夏を見据えた積み上げ


吉田凌

宮地恭平と長倉蓮

千野啓次郎

春の関東大会に行ってきた。都合により18日(月)のみの日程だったけれど。

会場は富士北麓球場。準々決勝2試合をしっかりと堪能してきた。

浦和学院の強さはやはり本物だった。先発の小倉は完封目前で痛い一発を浴びて降板したものの、制球と球のキレで前橋育英打線を面白いように翻弄していた。

野手陣も目立ったスターはいないものの野球の本質を理解した選手が多く、試合巧者ぶりにはため息が出るほど。

投手も江口がまだ控えていて、榊原も大事に大事に経験を積ませてもらっているようで、森監督の采配も試行錯誤の色合いが見て取れた。これで夏にはまたバージョンアップした姿が見られるのでは。末恐ろしい限りだ。

そして個人的な本命の東海大相模はこの関東大会も例外ではなく、戦力の底上げを最優先にしながらも勝ち進んできた。

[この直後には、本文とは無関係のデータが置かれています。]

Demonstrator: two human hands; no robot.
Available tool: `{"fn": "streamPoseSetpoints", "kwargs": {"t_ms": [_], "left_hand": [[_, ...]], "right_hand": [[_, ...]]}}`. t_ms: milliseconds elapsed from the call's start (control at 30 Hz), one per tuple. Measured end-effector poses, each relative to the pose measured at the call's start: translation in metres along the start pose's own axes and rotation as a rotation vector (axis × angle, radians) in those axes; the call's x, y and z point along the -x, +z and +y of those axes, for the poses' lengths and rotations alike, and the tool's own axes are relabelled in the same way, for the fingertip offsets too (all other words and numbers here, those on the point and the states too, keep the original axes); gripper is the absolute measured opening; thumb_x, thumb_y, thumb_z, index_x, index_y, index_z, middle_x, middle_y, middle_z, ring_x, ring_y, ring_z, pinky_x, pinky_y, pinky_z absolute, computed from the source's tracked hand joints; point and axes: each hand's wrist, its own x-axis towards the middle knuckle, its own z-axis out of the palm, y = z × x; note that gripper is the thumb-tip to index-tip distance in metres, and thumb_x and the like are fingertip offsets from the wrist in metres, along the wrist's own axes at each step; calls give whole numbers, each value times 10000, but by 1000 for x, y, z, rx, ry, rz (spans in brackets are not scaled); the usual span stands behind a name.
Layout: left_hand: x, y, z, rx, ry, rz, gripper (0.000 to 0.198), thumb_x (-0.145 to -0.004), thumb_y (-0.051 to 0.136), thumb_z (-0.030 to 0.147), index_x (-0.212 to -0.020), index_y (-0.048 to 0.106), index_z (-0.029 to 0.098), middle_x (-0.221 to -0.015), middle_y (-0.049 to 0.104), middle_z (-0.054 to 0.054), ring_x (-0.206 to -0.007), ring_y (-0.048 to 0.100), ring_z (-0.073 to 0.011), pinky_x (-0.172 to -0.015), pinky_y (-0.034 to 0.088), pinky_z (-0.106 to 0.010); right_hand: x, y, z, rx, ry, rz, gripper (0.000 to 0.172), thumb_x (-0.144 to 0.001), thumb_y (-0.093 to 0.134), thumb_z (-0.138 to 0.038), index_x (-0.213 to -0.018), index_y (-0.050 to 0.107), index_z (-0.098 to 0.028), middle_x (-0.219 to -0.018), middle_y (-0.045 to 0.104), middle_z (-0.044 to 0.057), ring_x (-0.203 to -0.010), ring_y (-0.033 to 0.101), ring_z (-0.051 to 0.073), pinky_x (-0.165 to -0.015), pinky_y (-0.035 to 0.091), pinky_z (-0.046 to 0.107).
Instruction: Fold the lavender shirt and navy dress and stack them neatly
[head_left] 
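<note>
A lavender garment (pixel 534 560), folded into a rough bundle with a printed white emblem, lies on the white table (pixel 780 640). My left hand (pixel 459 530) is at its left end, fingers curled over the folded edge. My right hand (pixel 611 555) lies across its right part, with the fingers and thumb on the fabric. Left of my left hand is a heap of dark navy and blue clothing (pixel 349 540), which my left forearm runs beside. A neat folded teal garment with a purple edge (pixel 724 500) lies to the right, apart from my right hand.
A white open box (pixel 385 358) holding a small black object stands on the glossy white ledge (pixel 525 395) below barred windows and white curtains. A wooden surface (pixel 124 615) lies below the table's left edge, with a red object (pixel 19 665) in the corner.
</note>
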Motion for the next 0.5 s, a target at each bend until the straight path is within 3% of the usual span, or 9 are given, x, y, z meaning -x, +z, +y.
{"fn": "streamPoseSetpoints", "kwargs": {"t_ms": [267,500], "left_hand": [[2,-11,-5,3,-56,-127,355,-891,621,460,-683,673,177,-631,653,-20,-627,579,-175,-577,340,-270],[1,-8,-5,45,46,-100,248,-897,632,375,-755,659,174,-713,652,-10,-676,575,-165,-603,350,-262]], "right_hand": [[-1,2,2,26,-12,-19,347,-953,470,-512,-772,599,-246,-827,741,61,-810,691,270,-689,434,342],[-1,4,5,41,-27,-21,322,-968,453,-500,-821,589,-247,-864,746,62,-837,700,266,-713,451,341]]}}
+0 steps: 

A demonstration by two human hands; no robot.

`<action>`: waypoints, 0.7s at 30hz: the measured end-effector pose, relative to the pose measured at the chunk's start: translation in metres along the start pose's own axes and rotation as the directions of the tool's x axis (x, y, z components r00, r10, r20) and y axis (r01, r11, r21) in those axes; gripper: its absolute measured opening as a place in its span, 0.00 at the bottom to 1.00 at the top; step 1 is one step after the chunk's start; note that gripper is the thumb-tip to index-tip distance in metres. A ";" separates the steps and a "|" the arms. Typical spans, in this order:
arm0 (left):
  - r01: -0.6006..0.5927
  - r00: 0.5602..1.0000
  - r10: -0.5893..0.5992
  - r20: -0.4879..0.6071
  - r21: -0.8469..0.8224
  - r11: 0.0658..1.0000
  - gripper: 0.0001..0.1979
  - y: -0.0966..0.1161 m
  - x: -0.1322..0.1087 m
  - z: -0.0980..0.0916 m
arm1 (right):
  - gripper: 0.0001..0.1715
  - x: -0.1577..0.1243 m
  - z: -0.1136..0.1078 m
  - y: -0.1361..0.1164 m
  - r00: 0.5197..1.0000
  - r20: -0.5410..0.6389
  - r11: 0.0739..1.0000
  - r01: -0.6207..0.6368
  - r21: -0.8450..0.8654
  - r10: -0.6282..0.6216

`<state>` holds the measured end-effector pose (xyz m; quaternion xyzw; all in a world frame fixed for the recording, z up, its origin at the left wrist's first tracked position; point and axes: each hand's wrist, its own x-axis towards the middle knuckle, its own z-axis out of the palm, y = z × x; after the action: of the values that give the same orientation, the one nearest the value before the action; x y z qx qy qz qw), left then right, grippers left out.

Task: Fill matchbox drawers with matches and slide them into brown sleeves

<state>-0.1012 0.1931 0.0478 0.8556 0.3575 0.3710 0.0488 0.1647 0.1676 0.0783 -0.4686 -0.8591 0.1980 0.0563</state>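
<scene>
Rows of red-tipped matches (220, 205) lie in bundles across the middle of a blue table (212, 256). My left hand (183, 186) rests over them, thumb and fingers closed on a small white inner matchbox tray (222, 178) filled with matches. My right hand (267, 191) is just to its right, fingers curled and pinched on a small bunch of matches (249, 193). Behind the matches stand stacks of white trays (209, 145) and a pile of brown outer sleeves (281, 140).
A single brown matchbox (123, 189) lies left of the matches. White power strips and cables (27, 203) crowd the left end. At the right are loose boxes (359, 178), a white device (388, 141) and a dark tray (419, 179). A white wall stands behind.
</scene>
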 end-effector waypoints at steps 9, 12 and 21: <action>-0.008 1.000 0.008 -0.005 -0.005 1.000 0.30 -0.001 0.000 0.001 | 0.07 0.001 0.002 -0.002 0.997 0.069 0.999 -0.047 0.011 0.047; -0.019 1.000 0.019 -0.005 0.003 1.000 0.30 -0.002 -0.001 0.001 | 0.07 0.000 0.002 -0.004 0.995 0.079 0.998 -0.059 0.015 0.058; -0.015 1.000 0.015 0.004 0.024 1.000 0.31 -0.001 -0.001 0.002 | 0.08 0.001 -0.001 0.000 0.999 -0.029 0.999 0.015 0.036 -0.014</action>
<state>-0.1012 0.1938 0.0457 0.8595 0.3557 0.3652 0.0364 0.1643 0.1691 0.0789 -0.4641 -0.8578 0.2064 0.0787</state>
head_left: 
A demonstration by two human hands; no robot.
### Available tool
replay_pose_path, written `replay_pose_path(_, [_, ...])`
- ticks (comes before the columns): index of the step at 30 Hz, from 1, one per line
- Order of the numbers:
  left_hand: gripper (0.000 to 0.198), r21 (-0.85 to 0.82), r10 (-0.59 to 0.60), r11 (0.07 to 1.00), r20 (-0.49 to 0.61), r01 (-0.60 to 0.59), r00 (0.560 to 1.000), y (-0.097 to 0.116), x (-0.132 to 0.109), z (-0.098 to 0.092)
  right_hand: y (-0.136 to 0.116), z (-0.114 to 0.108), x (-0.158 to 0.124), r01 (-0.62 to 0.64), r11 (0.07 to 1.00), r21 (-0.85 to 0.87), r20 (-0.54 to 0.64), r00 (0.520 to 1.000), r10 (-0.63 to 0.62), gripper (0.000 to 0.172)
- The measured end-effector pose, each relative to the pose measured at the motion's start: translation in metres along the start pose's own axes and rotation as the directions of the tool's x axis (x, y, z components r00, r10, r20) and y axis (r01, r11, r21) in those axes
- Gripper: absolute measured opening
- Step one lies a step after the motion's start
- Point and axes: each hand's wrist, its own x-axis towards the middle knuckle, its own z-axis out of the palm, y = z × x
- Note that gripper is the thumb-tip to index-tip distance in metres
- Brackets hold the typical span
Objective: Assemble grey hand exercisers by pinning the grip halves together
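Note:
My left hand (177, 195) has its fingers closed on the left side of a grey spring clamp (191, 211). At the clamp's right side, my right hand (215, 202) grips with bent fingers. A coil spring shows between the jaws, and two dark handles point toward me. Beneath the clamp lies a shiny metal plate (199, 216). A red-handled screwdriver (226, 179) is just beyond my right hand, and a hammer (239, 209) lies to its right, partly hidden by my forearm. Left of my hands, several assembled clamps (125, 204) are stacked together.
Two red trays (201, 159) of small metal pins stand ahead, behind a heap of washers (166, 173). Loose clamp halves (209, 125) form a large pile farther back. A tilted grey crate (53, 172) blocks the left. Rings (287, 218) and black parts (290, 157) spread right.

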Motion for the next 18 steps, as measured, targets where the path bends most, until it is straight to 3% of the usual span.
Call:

主砲・豊田寛は一切起用せず、県大会と同じく山田啓太を積極的に経験を積ませている。

そんな流れの中で迎えた準々決勝の先発は吉田凌。

決して本調子とはいえない中での登板になったが、朝山広憲など強打の作新学院打線を小林虎太郎の一発のみに抑える1失点完投勝利。直球を中心に投球を組み立てる新たな一面を見せてくれたのはポジティブな驚きだった。これまでは困った時はスライダーに頼る傾向が強かったが、明らかにスタイルが変わった。

これならば夏はもっと良くなるのではと大きな期待を抱かせるには十分な投球だった。

冬を越して、一段階レベルアップを果たした小笠原との2枚看板はよほどのことがない限り、崩れないだろう。

夏の本番は野手陣の出来にかかっている。準決勝の浦和学院との対戦では江口に完璧に封じられ無得点。ああいった技術で翻弄するタイプの好投手を相手にしたときの攻め方に工夫が必要かもしれない。

ここにきて千野啓次郎が打撃面で完全に何かを掴んでくれたのは良いことだが、春全体を通して下位打線からの得点力にやや寂しい面がある。

前述の豊田温存や戸崎をスタメンから外したりと、門馬監督は様々な刺激を注入しているようでこのあたりで大きな積み上げができれば素晴らしいチームになっていると思う。

あと2ヶ月弱で夏が始まる。

とにかく悔いなく思いっきりプレーしてほしい。結果はその延長でついてくるはずだから。